Your copy of the listing must be exact and must hold no images.

Segment Start: Information supplied

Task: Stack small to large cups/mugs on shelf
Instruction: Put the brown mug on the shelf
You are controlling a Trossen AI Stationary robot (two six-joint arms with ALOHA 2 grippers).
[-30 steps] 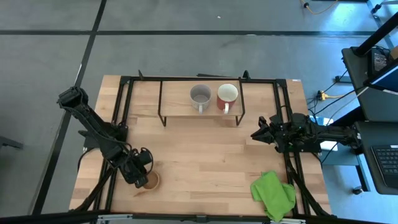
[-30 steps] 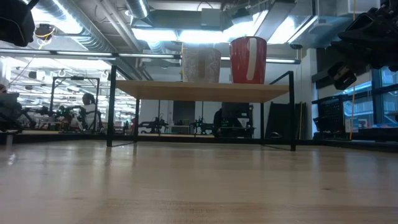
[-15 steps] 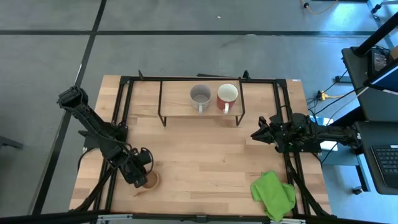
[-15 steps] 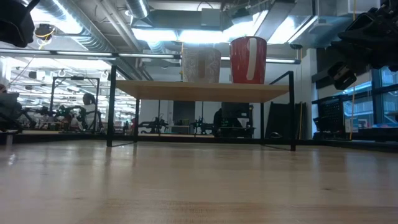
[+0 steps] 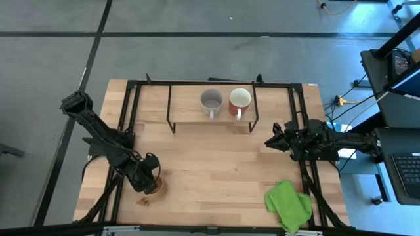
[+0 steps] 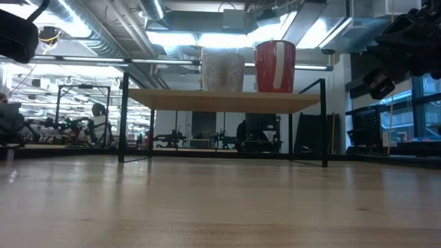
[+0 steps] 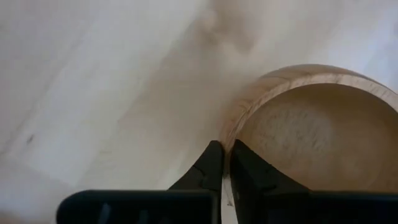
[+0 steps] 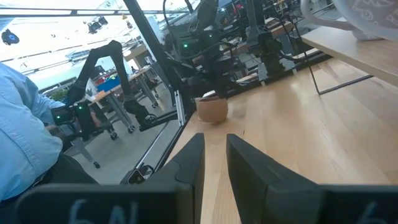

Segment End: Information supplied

## Solution to this problem
Task: Stack small to large cups/mugs on shelf
Instruction: Put the brown mug on the shelf
You are controlling a Trossen AI Stationary robot (two six-joint arms with ALOHA 2 grippers).
[-30 steps] 
[-30 steps] 
[-15 steps] 
[-15 steps] 
[+0 steps] 
[+0 steps] 
[+0 steps] 
[+0 steps] 

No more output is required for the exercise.